Filter the data for "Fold" and copy matching lines.

Data under study:

================

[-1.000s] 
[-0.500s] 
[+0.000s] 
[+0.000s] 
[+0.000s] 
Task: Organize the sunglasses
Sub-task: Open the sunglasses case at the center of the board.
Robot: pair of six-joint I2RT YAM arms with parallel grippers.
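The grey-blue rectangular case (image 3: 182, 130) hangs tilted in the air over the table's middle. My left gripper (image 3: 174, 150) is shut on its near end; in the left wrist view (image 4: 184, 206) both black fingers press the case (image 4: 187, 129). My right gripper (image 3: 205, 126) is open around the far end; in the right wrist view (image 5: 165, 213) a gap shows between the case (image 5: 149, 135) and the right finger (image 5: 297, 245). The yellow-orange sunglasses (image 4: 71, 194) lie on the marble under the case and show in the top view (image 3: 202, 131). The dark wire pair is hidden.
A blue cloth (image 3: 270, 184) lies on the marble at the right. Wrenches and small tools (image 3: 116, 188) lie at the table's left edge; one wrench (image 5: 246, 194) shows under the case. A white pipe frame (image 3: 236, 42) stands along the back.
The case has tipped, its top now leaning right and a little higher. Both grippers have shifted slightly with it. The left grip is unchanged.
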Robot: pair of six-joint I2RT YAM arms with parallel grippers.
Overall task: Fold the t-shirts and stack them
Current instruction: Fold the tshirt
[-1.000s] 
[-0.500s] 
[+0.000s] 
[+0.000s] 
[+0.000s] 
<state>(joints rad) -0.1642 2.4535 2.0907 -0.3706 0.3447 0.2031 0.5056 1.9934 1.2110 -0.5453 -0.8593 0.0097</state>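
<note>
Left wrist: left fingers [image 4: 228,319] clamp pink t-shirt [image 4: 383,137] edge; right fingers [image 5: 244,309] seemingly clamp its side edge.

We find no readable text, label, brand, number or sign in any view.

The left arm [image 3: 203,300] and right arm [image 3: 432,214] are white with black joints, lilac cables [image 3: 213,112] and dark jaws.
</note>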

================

Solution to this exercise:
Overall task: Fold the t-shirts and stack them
Current instruction: Fold the tshirt

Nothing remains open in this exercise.